Dana Cummings datang ke sebuah pantai di pantai Atlantik, negara bagian Maine timur laut. Ia mengajar Matthew Fish, 27 tahun, yang tuna netra//
Matthew mengatakan, “Saya dapat melihat buih, lapisan putihnya, dan saya dapat melihat ombak, tetapi saya tidak tahu bagaimana bentuknya atau apakah bisa dinaiki.”
Dana Cummings meletakkan tangan Matthew pada bahunya. Ia mengajak Matthew menuju ke kedalaman air setinggi dada dengan papan selancar mengambang di sebelahnya.
“Kamu tinggal dengan nenek-mu kan?” tanya Dana.
“Iya,” jawab Matthew
“Katakan pada nenekmu kita harus merasakan pantai. Katakan ‘Nenek, saya terpesona, saya ingin berselancar’. Kamu harus belajar semua tekniknya,” ujar Dana lagi.
Matthew mulai berbaring di papan selancar. Dana Cummings dan sepasang sukarelawan berada di dekatnya. Hanya perlu beberapa kali dan Matthew berhasil menaikkan lututnya kemudian melaju di atas ombak menuju ke pantai.
“Ini sangat menyenangkan,” kata Matthew.
“Kamu luar biasa. Hebat Matthew!” seru Dana.
Matthew berteriak, “Lagi… Lagi!”
“Ayo kita coba lagi,” ajak Dana.
Mereka pun melakukannya berulang-ulang.
Matthew mengatakan, “Saya beberapa kali jatuh, tetapi, saya selalu mengatakan, jika saya tidak merasakan jatuh dari waktu ke waktu, saya belum cukup merasakan kegembiraannya.”

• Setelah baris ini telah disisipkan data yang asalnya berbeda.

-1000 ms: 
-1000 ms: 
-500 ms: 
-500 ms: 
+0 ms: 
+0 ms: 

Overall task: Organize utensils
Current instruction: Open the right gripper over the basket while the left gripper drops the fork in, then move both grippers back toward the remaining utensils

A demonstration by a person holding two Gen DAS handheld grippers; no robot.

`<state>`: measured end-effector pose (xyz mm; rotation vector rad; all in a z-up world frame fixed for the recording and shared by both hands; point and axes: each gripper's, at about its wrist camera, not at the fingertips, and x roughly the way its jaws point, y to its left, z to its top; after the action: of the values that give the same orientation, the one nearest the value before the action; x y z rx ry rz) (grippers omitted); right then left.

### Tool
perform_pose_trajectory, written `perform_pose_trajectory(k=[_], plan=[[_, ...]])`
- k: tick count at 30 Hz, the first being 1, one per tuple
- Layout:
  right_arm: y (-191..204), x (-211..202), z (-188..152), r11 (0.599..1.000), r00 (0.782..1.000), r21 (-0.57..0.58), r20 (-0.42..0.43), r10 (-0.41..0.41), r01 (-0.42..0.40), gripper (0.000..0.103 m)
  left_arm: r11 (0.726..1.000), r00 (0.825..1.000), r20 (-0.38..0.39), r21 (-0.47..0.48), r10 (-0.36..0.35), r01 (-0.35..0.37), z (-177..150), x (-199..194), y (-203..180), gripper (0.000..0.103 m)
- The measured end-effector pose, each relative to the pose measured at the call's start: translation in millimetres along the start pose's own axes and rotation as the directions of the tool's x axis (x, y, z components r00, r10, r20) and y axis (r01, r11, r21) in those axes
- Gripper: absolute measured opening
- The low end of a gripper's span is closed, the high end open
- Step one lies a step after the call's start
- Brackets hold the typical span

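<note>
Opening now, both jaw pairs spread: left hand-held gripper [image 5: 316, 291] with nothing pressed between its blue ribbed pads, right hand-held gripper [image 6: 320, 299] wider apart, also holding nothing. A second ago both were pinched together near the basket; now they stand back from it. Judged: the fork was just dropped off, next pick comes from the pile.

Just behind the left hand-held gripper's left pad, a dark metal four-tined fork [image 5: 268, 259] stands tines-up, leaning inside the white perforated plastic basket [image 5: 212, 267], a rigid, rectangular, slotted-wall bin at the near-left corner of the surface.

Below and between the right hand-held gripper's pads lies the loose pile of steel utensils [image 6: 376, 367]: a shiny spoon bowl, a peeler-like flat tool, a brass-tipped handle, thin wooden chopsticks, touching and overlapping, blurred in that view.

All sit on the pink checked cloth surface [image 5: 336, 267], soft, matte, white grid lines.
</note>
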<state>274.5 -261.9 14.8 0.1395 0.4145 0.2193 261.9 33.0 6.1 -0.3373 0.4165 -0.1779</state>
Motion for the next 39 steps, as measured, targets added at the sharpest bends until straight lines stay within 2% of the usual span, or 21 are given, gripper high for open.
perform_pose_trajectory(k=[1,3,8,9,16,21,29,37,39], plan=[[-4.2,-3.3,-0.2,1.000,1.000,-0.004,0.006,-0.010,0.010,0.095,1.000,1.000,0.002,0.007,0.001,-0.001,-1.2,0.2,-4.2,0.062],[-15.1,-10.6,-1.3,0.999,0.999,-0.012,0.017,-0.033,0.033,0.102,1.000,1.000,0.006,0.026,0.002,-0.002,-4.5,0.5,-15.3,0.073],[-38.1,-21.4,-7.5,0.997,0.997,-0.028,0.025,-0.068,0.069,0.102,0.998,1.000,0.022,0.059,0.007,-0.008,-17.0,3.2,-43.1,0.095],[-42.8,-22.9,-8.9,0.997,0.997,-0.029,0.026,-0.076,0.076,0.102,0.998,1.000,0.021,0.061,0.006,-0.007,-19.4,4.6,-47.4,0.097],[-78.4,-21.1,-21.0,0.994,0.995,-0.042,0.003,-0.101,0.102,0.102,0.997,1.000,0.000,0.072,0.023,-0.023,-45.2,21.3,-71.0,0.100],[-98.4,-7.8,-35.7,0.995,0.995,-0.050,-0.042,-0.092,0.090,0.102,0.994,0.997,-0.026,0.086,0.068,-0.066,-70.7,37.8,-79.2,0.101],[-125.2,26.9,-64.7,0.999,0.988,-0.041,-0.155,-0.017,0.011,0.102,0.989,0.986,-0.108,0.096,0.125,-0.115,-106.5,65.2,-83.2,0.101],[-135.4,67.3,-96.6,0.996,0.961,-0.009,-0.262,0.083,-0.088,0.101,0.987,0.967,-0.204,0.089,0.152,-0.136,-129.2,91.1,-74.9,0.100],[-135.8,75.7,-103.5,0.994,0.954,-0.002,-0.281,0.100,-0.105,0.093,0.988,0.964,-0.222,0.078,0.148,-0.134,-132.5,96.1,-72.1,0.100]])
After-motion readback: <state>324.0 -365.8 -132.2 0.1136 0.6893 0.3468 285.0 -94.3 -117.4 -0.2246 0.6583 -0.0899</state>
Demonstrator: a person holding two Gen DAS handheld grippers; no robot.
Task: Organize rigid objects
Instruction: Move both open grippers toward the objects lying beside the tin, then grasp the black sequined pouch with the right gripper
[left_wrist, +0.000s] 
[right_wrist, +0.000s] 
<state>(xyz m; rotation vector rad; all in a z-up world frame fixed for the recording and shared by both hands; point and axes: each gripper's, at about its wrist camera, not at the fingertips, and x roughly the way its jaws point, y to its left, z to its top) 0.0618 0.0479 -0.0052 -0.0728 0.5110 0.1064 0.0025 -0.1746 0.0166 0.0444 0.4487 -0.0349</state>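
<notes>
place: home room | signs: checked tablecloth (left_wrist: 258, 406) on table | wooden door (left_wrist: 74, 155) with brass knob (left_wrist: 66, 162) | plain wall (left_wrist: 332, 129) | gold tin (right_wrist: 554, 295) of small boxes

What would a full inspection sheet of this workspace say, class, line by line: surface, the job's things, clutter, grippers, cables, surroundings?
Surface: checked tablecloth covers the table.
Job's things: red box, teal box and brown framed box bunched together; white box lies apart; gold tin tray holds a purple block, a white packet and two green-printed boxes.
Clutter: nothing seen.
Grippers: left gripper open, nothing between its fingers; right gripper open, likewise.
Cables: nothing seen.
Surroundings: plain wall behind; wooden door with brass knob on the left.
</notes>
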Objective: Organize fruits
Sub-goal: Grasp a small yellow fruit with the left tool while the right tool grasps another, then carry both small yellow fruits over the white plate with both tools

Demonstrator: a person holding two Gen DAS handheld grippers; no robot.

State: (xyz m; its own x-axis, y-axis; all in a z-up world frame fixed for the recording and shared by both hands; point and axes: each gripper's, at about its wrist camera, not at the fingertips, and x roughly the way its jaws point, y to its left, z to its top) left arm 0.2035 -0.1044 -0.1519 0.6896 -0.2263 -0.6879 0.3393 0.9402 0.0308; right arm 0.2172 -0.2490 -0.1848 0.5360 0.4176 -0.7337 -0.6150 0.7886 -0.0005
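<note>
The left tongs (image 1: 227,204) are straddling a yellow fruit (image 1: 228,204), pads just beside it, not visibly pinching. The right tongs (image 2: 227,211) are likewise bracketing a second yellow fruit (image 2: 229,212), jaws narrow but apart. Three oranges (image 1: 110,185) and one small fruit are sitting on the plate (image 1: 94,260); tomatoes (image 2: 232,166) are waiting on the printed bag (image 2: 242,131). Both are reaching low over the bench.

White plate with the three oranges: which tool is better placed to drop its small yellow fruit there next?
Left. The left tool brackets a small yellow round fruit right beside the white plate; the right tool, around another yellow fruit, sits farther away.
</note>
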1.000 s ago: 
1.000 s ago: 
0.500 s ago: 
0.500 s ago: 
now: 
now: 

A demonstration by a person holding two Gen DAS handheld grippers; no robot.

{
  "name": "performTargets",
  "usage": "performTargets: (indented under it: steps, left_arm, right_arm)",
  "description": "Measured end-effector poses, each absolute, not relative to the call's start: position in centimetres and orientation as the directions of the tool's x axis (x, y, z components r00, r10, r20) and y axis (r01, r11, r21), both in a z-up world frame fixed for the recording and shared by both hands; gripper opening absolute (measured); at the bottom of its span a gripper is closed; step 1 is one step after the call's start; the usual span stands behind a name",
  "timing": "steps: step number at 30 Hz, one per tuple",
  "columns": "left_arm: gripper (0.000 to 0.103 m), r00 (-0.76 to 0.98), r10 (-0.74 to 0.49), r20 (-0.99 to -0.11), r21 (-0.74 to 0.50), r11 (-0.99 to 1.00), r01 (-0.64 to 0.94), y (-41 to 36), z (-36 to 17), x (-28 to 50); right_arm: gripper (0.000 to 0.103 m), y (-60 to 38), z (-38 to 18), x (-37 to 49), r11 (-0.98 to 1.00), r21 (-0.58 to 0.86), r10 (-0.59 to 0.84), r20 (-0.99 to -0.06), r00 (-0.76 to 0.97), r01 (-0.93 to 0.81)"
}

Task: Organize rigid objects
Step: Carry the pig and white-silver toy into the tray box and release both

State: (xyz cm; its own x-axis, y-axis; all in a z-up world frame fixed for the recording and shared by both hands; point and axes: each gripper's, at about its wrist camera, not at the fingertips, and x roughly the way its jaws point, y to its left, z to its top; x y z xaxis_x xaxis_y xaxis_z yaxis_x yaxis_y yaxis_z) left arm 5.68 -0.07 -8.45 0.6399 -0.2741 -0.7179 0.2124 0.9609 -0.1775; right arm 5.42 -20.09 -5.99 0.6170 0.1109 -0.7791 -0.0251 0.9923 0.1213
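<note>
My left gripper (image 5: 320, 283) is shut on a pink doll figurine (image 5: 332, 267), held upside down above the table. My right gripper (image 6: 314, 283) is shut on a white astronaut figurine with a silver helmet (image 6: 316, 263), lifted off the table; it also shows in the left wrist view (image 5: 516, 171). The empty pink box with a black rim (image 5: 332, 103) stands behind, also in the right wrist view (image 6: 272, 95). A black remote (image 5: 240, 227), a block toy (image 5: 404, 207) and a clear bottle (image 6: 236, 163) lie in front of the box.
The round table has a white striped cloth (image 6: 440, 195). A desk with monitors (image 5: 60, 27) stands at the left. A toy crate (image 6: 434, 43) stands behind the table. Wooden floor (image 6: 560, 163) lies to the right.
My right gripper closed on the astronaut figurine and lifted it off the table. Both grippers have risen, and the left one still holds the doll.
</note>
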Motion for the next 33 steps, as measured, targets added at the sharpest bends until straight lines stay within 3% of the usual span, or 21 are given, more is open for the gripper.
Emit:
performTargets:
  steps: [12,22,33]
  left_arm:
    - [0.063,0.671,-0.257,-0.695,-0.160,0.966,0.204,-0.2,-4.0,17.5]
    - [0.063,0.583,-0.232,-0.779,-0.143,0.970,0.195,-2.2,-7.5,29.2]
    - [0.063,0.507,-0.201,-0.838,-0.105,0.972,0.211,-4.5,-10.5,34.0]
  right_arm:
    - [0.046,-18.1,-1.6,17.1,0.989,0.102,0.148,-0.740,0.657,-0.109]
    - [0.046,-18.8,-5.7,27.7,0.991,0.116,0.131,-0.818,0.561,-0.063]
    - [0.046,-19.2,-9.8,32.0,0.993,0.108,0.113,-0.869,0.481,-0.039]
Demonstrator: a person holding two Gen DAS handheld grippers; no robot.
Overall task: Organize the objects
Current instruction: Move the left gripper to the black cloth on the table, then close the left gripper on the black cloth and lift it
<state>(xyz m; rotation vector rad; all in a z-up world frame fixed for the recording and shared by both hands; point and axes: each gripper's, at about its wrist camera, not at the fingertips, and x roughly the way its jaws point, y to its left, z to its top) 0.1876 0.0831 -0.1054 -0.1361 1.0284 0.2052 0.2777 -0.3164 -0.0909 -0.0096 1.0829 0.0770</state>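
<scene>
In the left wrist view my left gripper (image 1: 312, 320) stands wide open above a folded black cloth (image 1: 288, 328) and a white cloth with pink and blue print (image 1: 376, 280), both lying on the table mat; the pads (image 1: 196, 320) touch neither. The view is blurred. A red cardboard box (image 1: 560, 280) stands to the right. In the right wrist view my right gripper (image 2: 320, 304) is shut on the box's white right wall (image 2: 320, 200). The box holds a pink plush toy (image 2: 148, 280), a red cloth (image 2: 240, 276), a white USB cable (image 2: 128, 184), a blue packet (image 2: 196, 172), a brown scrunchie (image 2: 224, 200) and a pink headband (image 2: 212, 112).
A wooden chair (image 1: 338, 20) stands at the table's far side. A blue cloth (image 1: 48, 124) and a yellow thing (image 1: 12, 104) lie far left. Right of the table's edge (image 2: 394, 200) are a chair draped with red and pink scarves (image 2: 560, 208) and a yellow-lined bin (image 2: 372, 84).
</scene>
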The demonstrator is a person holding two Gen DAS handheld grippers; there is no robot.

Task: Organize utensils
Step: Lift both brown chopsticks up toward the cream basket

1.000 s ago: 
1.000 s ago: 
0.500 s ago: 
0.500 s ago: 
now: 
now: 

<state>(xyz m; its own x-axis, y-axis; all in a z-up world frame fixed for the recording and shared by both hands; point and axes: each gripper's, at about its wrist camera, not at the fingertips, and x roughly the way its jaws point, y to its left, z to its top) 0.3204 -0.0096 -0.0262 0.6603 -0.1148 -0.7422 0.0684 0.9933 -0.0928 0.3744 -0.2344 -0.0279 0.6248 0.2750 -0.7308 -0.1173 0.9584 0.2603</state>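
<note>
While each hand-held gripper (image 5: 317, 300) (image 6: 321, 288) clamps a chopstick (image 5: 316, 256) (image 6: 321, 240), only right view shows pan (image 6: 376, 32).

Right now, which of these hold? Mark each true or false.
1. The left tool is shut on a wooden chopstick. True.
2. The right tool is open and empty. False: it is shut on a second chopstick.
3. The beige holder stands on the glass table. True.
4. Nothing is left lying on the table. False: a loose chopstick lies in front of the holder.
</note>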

Dana Cummings bekerja sebagai perancang perangkat lunak setelah meninggalkan dinas militer. Pada masa Perang Teluk tahun 1999 ia bertugas sebagai marinir. Ia berhasil melewati dua masa dinas di militer, namun, kehilangan kaki kirinya dalam sebuah kecelakaan mobil pada 2002.
“Saya hanya menyadari keberadaan saya tetapi tidak ada kegairahan hidup. Baru setelah saya kehilangan kaki, saya menyadari betapa berharganya hidup ini dan beranjak dari sofa serta mulai menikmati kehidupan. Saat ini saya punya banyak kegiatan dibandingkan sebelumnya,” ungkap Dana tentang perasaannya dalam menghadapi hidup setelah kecelakaan itu.
Para penyandang cacat memiliki lebih banyak program olahraga sekarang ini dibandingkan sebelumnya. Ski, sepak bola, dan basket adalah beberapa diantaranya. Tetapi, kelas berselancar jarang ada. Sebelas siswa yang berasal dari Maine berada disana untuk belajar berselancar.
Satu keluarga datang setelah menempuh perjalanan selama enam jam dari New Jersey. Mereka ditemani oleh lebih dari 30 sukarelawan yang meluangkan waktu untuk membantu Dana Cummings.
“Apakabar? Sehat?” sapa Dana.
Brian Foss dari New Hampshire berusia 57 tahun. Ia sakit akibat virus polio saat masih kanak-kanak.
“Saya terjangkit polio pada tahun 1956 ketika saya berusia dua tahun. Sebenarnya tahun yang sama ketika vaksin polio ada. Saya terlambat divaksin,” papar Brian.
Brian memiliki kelemahan pada kedua kakinya dan berjalan dengan penyangga. Tetapi, ia menyukai olah raga ski menuruni bukit, bersepeda, dan kini berselancar.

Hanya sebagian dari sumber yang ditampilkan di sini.